Remove merge request diffs from the import
Problem to solve
Merge request diffs are (usually) stored in the database, and can be very large. They are included in project exports, which increases their size, as well as the amount of time an import takes to run.
The diffs themselves are duplicate data - the bundle stored in the project repository already has everything they contain.
Target audience
-
Delaney, Development Team Lead, https://design.gitlab.com/research/personas#persona-delaney
-
Sasha, Software Developer, https://design.gitlab.com/research/personas#persona-sasha
Further details
We already store references to every merge request version, using the refs/keep-around
system, so the git repository is certain to have everything we're interested in, right?
Proposal
Stop storing the merge_request_diff*
tables in project exports, or importing them on project import. Instead, regenerate those tables - without data loss - from the git repository.

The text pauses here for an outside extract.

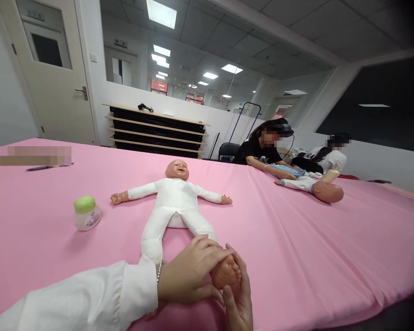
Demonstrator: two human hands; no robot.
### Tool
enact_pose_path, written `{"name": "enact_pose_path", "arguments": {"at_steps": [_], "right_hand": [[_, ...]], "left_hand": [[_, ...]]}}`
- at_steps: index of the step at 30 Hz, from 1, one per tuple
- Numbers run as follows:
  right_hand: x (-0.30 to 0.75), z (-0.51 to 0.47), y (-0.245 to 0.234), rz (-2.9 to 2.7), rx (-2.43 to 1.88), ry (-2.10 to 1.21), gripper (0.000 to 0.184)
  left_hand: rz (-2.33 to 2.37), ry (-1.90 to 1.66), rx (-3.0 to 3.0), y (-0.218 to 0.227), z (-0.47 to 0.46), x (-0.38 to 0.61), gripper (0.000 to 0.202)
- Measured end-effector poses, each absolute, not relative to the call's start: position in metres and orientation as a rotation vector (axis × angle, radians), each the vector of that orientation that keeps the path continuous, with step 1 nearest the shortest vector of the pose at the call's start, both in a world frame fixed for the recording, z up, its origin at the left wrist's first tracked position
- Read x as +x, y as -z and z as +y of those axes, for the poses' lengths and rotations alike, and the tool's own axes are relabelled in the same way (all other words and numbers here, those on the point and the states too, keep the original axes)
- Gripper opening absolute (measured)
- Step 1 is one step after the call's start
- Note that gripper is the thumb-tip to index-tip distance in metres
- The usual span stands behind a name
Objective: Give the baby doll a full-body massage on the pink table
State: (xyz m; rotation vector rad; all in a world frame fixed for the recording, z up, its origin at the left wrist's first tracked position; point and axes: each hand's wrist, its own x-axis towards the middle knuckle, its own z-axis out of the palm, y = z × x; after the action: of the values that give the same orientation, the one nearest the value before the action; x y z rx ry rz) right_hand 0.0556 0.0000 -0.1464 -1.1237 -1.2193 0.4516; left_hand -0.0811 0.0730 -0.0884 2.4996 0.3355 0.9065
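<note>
A baby doll (175,195) with a white cloth body lies on its back, arms spread and head away from me. Its bare foot (227,272) on the right side points toward me, between my two hands. My left hand (191,271), below a white sleeve and a chain bracelet, closes over the ankle and the near side of the foot. On the other side, my right hand (239,294) wraps the same foot, its thumb near the sole. My left wrist partly covers the doll's other foot.
The table has a pink cover (296,262). A jar with a green lid (85,214) stands left of the doll, with a dark pen (48,167) beyond. At right, a person in black (258,149) handles another doll (326,191); another person sits behind.
</note>
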Motion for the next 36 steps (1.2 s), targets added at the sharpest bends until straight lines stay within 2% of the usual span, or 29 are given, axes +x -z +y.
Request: {"name": "enact_pose_path", "arguments": {"at_steps": [4, 7, 9, 11, 16, 23, 27, 31, 34, 36], "right_hand": [[0.056, 0.003, 0.155, -1.240, -1.060, -0.594, 0.048], [0.056, 0.014, 0.172, -1.187, -1.004, -0.564, 0.052], [0.051, 0.023, 0.182, -1.091, -0.977, -0.541, 0.055], [0.048, 0.029, 0.190, -1.021, -0.941, -0.546, 0.054], [0.058, 0.027, 0.196, -1.060, -0.906, -0.643, 0.046], [0.063, 0.030, 0.199, -1.217, -0.869, -0.642, 0.056], [0.063, 0.033, 0.205, -1.321, -0.860, -0.580, 0.059], [0.064, 0.034, 0.191, -1.453, -0.870, -0.485, 0.076], [0.062, 0.035, 0.178, -1.491, -0.990, -0.353, 0.055], [0.061, 0.035, 0.172, -1.524, -1.057, -0.250, 0.047]], "left_hand": [[0.329, -0.859, 2.539, 0.092, 0.073, -0.079, 0.062], [0.371, -0.774, 2.567, 0.100, 0.077, -0.072, 0.068], [0.408, -0.688, 2.600, 0.104, 0.080, -0.067, 0.064], [0.463, -0.620, 2.624, 0.104, 0.081, -0.065, 0.058], [0.333, -0.649, 2.581, 0.089, 0.074, -0.075, 0.068], [0.435, -0.886, 2.362, 0.095, 0.074, -0.068, 0.033], [0.430, -0.963, 2.318, 0.096, 0.074, -0.068, 0.028], [0.407, -0.992, 2.286, 0.091, 0.075, -0.074, 0.027], [0.412, -0.989, 2.279, 0.089, 0.076, -0.075, 0.018], [0.401, -0.999, 2.265, 0.088, 0.076, -0.075, 0.019]]}}
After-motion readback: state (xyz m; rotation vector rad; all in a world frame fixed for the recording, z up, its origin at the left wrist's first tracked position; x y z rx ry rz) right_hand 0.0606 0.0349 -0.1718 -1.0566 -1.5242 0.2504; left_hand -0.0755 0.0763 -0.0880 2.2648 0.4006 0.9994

I think the easiest method would be to store the information about which versions are which in the refs/merge-requests
reference hierarchy. For instance, we could have:
refs/merge-requests/1/versions/latest
refs/merge-requests/1/versions/1
refs/merge-requests/1/versions/2
# ...
(since we already have refs/merge-requests/1
as a file, this exact layout isn't possible, but you get the idea).

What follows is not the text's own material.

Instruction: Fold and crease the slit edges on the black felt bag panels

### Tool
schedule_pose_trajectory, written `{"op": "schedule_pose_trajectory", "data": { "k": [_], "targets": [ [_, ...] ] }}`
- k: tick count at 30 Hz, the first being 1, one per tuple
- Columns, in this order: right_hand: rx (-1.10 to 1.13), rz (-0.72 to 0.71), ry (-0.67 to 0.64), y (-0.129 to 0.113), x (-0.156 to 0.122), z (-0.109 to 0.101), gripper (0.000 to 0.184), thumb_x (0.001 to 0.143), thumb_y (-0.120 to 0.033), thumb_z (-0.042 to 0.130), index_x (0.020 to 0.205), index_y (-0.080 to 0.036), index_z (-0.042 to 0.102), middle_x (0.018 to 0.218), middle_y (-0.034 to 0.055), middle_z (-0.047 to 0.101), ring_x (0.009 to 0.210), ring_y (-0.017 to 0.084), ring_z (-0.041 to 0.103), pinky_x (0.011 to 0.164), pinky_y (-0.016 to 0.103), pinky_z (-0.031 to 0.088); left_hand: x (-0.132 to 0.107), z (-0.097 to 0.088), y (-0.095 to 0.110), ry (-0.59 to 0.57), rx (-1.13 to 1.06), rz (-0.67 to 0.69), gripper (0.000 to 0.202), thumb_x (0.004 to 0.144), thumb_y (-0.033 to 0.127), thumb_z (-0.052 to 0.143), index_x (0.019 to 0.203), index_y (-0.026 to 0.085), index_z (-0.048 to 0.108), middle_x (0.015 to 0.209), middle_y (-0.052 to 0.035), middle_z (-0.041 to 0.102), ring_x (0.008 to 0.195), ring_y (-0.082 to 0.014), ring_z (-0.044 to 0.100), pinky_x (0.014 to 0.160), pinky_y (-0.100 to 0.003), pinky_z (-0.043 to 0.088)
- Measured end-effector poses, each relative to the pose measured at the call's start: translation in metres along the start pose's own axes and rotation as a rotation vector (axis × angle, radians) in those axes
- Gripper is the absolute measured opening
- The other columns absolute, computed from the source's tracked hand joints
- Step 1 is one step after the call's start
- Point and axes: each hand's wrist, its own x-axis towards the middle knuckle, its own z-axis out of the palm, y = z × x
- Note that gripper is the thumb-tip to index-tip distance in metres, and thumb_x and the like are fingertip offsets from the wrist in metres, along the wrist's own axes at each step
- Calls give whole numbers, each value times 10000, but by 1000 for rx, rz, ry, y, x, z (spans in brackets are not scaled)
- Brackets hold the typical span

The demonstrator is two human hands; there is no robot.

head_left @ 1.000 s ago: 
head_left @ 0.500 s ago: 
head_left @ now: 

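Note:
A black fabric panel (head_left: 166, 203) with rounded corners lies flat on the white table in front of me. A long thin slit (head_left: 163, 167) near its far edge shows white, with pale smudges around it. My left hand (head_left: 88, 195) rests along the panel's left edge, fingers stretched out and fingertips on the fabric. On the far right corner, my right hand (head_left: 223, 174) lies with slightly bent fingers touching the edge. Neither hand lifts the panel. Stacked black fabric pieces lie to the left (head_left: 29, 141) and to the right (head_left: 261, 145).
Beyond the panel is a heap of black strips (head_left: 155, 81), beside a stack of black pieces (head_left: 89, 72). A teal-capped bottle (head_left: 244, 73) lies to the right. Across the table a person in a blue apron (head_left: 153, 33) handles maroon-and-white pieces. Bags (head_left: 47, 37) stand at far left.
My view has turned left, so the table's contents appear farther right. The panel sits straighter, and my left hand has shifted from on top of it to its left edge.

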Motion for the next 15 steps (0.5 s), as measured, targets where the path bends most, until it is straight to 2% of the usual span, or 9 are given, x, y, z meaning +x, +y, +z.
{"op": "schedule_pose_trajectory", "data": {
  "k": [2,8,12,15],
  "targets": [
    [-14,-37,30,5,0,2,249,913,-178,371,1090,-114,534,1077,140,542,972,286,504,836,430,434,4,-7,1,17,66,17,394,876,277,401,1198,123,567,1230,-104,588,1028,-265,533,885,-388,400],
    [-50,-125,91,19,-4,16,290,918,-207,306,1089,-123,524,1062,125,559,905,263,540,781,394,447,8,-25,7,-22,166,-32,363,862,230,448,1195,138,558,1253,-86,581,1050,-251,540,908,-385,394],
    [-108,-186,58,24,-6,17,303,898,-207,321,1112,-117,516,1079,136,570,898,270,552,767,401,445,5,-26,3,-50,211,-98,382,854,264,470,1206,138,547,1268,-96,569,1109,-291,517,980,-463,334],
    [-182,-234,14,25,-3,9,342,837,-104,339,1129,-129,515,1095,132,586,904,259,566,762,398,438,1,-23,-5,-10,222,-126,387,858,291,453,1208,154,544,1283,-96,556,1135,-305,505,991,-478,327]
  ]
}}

From this information, I believe, we can, at project import time, reconstruct the entire merge_request_diffs
table, and its two children - merge_request_diff_commits
and merge_request_diff_files
.
This also has positive characteristics for the project import itself - it becomes less vulnerable to security issues, conceptually simpler, and more resilient to churn in those tables as we push forward with more features, like external diffs.
We could also begin removing diffs from the database when an MR is closed or merged, without losing any of the information required to show that diff again in the future.
What does success look like, and how can we measure that?
Project export archives become smaller without any degradation of functionality.